Space geeks looking to take a walk 34 million miles from home without actually training to be an astronaut will get the opportunity to do that, virtually, when “Mars 2030” is released to consumers next month.

The immersive VR production from Fusion Media Group, in partnership with NASA, will allow users to explore 15 square miles of the Red Planet, thanks to accurately mapped and modeled terrain derived from real orbital satellite data, a news release announced.

Users will also be able to experience the actual spacesuit prototype, get a feel for driving a Mars rover, hang out with a companion humanoid robot named Valkyrie, and explore the Mars Habitat design. All of this will take place while exploring and traversing unique and dangerous terrain such as lava tubes, frozen lakes and mountainsides while witnessing realistic weather and atmospheric conditions.

Mars 2030
(Fusion Media Group Image)
Mars 2030
(Fusion Media Group Image)
Mars 2030
(Fusion Media Group Image)

“Mars 2030” will be available in VR on HTC Vive, Oculus Rift and PlayStation VR, at $14.99 for the download. Those without a VR headset can experience it all on PC and Playstation 4 and Playstation 4 Pro. And it will be available free of charge for educators and students, thanks NASA’s Space Act Agreement, the release said.

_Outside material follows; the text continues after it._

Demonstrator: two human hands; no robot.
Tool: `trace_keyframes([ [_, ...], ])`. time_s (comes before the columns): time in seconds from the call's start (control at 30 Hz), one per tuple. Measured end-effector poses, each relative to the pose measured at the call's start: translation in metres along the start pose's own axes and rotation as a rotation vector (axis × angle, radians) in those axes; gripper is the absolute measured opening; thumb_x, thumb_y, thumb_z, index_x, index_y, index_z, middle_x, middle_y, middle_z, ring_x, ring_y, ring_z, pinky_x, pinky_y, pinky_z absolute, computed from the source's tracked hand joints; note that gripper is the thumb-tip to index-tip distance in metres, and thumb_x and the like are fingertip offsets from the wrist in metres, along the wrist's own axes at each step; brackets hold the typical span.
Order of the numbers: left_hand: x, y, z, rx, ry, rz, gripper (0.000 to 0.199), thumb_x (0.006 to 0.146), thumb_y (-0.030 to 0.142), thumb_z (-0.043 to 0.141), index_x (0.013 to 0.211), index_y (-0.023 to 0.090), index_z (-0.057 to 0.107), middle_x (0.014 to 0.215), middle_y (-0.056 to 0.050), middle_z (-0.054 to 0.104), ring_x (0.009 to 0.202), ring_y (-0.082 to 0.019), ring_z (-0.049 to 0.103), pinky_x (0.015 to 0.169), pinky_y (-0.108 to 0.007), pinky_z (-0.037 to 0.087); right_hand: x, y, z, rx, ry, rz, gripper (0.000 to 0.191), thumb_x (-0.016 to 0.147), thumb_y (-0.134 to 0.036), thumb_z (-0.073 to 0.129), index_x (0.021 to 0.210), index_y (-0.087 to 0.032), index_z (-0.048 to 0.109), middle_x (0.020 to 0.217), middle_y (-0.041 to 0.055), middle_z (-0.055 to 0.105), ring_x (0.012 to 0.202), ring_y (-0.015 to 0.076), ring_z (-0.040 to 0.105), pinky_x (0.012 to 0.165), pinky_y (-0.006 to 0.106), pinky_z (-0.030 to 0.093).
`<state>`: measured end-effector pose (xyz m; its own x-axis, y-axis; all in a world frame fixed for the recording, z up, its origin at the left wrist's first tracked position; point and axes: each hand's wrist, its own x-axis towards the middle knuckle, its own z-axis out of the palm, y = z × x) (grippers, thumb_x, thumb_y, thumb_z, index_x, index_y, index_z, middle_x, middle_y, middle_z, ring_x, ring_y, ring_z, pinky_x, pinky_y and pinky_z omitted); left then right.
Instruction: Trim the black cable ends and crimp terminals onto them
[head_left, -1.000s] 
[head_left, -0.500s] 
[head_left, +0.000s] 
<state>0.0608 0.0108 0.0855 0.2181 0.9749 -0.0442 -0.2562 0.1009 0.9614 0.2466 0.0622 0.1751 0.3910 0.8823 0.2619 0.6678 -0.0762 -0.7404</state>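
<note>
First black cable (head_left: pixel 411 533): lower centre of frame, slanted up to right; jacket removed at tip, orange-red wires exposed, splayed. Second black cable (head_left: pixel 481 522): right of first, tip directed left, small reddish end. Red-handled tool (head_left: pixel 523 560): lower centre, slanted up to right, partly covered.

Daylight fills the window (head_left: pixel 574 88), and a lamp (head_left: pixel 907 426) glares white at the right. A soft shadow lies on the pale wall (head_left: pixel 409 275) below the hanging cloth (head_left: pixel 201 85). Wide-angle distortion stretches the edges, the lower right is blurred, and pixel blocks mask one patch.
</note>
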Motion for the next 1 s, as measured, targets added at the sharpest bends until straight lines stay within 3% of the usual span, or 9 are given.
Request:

Along with the sights, users will also take in sound from every direction meant to deepen the immersion, and an original score from the London Symphony Orchestra and situational music cues will “heighten the emotion.”

“By offering the most authentic experience possible, we hope a progressive audience of explorers will witness the awe of extraterrestrial travel and feel inspired back at home here on Earth,” said Julian Reyes, director of VR/AR at Fusion.

Fusion is not alone is taking people to the distant planet before human astronauts actually make the journey. Microsoft and NASA teamed on another experience in which HoloLens users can get a mixed-reality look at Mars in an exhibit opening at NASA’s Kennedy Space Center Visitor Complex in Florida this summer.